- HOW TO COMPLETE THIS TASK
Take the data that follows and return it exactly.

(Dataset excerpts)
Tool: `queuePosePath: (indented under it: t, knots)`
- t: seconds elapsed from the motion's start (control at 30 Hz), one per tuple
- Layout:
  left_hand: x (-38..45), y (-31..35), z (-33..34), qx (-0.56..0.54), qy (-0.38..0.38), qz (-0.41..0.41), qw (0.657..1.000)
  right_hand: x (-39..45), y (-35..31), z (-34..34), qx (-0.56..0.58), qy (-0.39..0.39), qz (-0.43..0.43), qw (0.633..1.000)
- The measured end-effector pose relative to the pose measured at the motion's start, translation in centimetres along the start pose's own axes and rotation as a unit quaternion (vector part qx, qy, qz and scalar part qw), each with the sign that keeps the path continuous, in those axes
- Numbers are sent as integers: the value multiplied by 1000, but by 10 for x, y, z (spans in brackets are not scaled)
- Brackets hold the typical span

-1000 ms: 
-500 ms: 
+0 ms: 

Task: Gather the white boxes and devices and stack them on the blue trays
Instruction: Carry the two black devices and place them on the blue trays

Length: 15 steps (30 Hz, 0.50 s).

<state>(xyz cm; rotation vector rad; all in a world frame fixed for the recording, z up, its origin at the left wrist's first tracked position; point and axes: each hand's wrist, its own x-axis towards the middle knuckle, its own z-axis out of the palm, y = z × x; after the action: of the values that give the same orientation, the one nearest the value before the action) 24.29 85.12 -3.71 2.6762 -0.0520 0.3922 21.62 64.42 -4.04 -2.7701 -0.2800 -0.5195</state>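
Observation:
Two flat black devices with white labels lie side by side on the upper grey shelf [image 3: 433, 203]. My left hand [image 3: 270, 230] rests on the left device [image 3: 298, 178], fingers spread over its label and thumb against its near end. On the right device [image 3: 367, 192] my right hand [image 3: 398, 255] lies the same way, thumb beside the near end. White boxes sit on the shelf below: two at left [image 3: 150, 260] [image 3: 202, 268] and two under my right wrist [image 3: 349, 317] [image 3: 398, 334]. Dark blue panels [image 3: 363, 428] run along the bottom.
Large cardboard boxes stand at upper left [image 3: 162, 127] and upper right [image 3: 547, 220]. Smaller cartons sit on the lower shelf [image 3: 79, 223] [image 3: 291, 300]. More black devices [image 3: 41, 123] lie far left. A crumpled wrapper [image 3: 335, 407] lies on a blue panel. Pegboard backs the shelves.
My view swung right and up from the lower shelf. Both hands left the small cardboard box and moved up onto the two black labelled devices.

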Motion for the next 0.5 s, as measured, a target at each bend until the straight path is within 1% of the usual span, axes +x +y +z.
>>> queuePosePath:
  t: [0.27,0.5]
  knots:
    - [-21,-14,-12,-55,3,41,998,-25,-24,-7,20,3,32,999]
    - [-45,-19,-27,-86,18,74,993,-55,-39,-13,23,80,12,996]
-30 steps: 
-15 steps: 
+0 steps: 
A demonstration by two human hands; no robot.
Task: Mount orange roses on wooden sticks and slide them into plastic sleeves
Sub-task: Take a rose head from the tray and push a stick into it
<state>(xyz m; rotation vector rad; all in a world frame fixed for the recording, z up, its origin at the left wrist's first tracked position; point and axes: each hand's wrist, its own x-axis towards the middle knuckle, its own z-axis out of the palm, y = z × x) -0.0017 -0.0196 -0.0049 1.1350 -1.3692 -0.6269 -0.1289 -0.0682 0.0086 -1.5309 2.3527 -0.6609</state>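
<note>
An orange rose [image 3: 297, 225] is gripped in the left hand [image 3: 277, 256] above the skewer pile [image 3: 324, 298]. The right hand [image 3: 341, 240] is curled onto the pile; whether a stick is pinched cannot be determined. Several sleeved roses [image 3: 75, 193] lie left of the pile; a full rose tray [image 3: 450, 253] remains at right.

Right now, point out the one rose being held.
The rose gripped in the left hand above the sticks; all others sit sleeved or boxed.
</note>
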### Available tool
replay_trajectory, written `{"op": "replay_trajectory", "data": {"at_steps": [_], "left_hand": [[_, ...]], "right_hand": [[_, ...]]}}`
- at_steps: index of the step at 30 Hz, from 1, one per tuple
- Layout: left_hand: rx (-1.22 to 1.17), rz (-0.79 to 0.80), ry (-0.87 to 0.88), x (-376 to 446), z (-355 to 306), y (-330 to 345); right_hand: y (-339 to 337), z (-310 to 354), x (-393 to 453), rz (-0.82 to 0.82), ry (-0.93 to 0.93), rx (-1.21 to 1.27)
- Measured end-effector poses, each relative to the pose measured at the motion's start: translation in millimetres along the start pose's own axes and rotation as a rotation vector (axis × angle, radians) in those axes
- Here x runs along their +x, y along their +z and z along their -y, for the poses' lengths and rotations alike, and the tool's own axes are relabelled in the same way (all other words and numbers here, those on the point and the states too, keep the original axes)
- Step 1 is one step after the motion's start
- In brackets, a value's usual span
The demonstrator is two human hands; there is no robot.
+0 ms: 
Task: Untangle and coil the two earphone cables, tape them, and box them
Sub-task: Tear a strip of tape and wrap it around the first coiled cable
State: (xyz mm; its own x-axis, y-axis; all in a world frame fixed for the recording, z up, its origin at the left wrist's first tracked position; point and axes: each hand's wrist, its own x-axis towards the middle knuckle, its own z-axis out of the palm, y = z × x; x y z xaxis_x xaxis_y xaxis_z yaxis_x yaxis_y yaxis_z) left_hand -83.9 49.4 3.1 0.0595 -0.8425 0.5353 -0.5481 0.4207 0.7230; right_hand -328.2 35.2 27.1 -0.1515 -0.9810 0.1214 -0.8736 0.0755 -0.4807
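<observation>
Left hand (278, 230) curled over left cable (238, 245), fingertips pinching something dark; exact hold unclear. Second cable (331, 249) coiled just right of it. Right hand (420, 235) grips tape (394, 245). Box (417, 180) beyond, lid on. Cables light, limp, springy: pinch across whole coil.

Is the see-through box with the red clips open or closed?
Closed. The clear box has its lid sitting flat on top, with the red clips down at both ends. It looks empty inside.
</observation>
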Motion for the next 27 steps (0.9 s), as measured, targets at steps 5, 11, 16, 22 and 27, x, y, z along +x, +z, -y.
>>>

- THE COMPLETED TASK
Tool: `queuePosePath: (indented under it: t, knots)`
- t: seconds elapsed from the motion's start (control at 30 Hz), one per tuple
- Layout:
  left_hand: x (-38..45), y (-31..35), z (-33..34), qx (-0.56..0.54), qy (-0.38..0.38), qz (-0.41..0.41), qw (0.657..1.000)
  right_hand: x (-39..45), y (-35..31), z (-34..34), qx (-0.56..0.58), qy (-0.39..0.39), qz (-0.43..0.43), qw (0.633..1.000)
- The measured end-effector pose relative to the pose measured at the motion's start, translation in centimetres along the start pose's own axes and rotation as a unit quaternion (vector part qx, qy, qz and scalar part qw), each with the sign that keeps the path continuous, in those axes
- Numbers are sent as integers: the value multiplied by 1000, but by 10 for x, y, z (spans in brackets are not scaled)
- Brackets hold the typical span

-1000 ms: 
-500 ms: 
+0 ms: 

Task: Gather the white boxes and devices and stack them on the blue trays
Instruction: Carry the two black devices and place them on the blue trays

Length: 15 steps (30 Hz, 0.50 s).

<state>(xyz cm; rotation vector rad; all in a world frame fixed for the recording, z up, its origin at the left wrist's first tracked position; point and axes: each hand's wrist, its own x-axis towards the middle knuckle, its own z-axis out of the palm, y = z × x; after the action: of the values that give the same orientation, the one nearest the value before the action) 24.29 85.12 -3.71 2.6762 -0.0520 0.3922 21.62 64.42 -4.04 -2.7701 -0.2800 -0.5195</state>
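Observation:
Two flat black devices with white labels lie side by side on the upper grey shelf [image 3: 433, 203]. My left hand [image 3: 270, 230] rests on the left device [image 3: 298, 178], fingers spread over its label and thumb against its near end. On the right device [image 3: 367, 192] my right hand [image 3: 398, 255] lies the same way, thumb beside the near end. White boxes sit on the shelf below: two at left [image 3: 150, 260] [image 3: 202, 268] and two under my right wrist [image 3: 349, 317] [image 3: 398, 334]. Dark blue panels [image 3: 363, 428] run along the bottom.
Large cardboard boxes stand at upper left [image 3: 162, 127] and upper right [image 3: 547, 220]. Smaller cartons sit on the lower shelf [image 3: 79, 223] [image 3: 291, 300]. More black devices [image 3: 41, 123] lie far left. A crumpled wrapper [image 3: 335, 407] lies on a blue panel. Pegboard backs the shelves.
My view swung right and up from the lower shelf. Both hands left the small cardboard box and moved up onto the two black labelled devices.
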
Motion for the next 0.5 s, as measured, a target at each bend until the straight path is within 1% of the usual span, axes +x +y +z.
>>> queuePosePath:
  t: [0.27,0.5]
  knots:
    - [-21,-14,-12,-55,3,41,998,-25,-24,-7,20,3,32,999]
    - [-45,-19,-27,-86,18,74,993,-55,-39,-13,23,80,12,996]
-30 steps: 
-15 steps: 
+0 steps: 
A demonstration by two human hands; no robot.
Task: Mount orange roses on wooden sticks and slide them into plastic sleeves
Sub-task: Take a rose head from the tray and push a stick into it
<state>(xyz m; rotation vector rad; all in a world frame fixed for the recording, z up, its origin at the left wrist's first tracked position; point and axes: each hand's wrist, its own x-axis towards the middle knuckle, its own z-axis out of the palm, y = z × x) -0.0017 -0.0196 -0.0049 1.1350 -1.3692 -0.6269 -0.1289 -0.0682 0.0086 -1.5309 2.3527 -0.6609</state>
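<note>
An orange rose [image 3: 297, 225] is gripped in the left hand [image 3: 277, 256] above the skewer pile [image 3: 324, 298]. The right hand [image 3: 341, 240] is curled onto the pile; whether a stick is pinched cannot be determined. Several sleeved roses [image 3: 75, 193] lie left of the pile; a full rose tray [image 3: 450, 253] remains at right.

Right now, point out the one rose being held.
The rose gripped in the left hand above the sticks; all others sit sleeved or boxed.
</note>
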### Available tool
replay_trajectory, written `{"op": "replay_trajectory", "data": {"at_steps": [_], "left_hand": [[_, ...]], "right_hand": [[_, ...]]}}`
- at_steps: index of the step at 30 Hz, from 1, one per tuple
- Layout: left_hand: rx (-1.22 to 1.17), rz (-0.79 to 0.80), ry (-0.87 to 0.88), x (-376 to 446), z (-355 to 306), y (-330 to 345); right_hand: y (-339 to 337), z (-310 to 354), x (-393 to 453), rz (-0.82 to 0.82), ry (-0.93 to 0.93), rx (-1.21 to 1.27)
- Measured end-effector poses, each relative to the pose measured at the motion's start: translation in millimetres along the start pose's own axes and rotation as a rotation vector (axis × angle, radians) in those axes
- Here x runs along their +x, y along their +z and z along their -y, for the poses' lengths and rotations alike, and the tool's own axes are relabelled in the same way (all other words and numbers here, those on the point and the states too, keep the original axes)
- Step 1 is one step after the motion's start
- In brackets, a value's usual span
The demonstrator is two human hands; there is no robot.
+0 ms: 
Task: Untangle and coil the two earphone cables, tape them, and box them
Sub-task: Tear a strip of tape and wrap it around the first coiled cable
State: (xyz mm; its own x-axis, y-axis; all in a world frame fixed for the recording, z up, its origin at the left wrist's first tracked position; point and axes: each hand's wrist, its own x-axis towards the middle knuckle, its own z-axis out of the palm, y = z × x; x y z xaxis_x xaxis_y xaxis_z yaxis_x yaxis_y yaxis_z) left_hand -83.9 49.4 3.1 0.0595 -0.8425 0.5353 -0.5481 0.4207 0.7230; right_hand -328.2 35.2 27.1 -0.1515 -0.9810 0.1214 -0.8736 0.0755 -0.4807
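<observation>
Left hand (278, 230) curled over left cable (238, 245), fingertips pinching something dark; exact hold unclear. Second cable (331, 249) coiled just right of it. Right hand (420, 235) grips tape (394, 245). Box (417, 180) beyond, lid on. Cables light, limp, springy: pinch across whole coil.

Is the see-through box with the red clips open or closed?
Closed. The clear box has its lid sitting flat on top, with the red clips down at both ends. It looks empty inside.
</observation>
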Motion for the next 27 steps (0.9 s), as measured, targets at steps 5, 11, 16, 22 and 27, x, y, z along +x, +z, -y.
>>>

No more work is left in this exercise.